> _Problem_
Retype the listing in full. Change nothing.

> _Source data_
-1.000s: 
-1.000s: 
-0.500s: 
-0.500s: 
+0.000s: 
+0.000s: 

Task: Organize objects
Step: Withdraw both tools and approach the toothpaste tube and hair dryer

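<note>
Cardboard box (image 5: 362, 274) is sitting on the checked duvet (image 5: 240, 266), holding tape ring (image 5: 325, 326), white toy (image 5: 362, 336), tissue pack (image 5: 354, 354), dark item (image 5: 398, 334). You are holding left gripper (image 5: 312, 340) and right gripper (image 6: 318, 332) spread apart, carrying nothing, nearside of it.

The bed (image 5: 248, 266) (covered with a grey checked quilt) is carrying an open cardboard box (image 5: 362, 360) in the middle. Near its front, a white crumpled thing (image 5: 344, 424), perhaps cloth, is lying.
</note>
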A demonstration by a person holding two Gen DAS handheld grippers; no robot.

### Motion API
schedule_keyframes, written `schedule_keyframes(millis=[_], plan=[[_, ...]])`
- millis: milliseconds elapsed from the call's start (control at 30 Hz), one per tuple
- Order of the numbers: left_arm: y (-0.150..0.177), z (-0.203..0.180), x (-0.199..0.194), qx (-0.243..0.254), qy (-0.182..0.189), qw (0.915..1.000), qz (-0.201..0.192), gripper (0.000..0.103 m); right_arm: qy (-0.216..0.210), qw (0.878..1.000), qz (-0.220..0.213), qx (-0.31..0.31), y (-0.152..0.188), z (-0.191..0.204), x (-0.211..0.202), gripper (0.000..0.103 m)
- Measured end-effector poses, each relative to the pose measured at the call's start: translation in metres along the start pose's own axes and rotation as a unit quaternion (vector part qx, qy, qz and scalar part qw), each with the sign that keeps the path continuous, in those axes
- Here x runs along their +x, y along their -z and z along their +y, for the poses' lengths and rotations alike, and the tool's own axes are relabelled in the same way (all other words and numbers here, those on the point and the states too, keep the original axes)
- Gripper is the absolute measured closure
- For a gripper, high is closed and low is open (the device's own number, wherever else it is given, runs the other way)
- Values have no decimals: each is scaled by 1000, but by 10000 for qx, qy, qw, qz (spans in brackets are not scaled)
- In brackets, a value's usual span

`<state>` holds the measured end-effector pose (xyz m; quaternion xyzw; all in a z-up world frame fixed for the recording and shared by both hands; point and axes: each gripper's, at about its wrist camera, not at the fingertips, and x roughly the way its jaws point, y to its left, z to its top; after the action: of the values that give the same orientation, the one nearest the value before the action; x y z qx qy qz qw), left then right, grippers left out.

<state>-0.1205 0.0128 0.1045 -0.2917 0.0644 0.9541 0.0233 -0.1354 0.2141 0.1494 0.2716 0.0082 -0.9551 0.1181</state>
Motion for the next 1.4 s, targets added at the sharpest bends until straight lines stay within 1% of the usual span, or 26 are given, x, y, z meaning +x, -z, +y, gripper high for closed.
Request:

> _Solution to this problem_
-1.000s: 
-1.000s: 
-0.500s: 
-0.500s: 
+0.000s: 
+0.000s: 

Task: Organize objects
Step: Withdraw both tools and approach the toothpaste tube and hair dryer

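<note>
Cardboard box (image 5: 362, 274) is sitting on the checked duvet (image 5: 240, 266), holding tape ring (image 5: 325, 326), white toy (image 5: 362, 336), tissue pack (image 5: 354, 354), dark item (image 5: 398, 334). You are holding left gripper (image 5: 312, 340) and right gripper (image 6: 318, 332) spread apart, carrying nothing, nearside of it.

The bed (image 5: 248, 266) (covered with a grey checked quilt) is carrying an open cardboard box (image 5: 362, 360) in the middle. Near its front, a white crumpled thing (image 5: 344, 424), perhaps cloth, is lying.
</note>
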A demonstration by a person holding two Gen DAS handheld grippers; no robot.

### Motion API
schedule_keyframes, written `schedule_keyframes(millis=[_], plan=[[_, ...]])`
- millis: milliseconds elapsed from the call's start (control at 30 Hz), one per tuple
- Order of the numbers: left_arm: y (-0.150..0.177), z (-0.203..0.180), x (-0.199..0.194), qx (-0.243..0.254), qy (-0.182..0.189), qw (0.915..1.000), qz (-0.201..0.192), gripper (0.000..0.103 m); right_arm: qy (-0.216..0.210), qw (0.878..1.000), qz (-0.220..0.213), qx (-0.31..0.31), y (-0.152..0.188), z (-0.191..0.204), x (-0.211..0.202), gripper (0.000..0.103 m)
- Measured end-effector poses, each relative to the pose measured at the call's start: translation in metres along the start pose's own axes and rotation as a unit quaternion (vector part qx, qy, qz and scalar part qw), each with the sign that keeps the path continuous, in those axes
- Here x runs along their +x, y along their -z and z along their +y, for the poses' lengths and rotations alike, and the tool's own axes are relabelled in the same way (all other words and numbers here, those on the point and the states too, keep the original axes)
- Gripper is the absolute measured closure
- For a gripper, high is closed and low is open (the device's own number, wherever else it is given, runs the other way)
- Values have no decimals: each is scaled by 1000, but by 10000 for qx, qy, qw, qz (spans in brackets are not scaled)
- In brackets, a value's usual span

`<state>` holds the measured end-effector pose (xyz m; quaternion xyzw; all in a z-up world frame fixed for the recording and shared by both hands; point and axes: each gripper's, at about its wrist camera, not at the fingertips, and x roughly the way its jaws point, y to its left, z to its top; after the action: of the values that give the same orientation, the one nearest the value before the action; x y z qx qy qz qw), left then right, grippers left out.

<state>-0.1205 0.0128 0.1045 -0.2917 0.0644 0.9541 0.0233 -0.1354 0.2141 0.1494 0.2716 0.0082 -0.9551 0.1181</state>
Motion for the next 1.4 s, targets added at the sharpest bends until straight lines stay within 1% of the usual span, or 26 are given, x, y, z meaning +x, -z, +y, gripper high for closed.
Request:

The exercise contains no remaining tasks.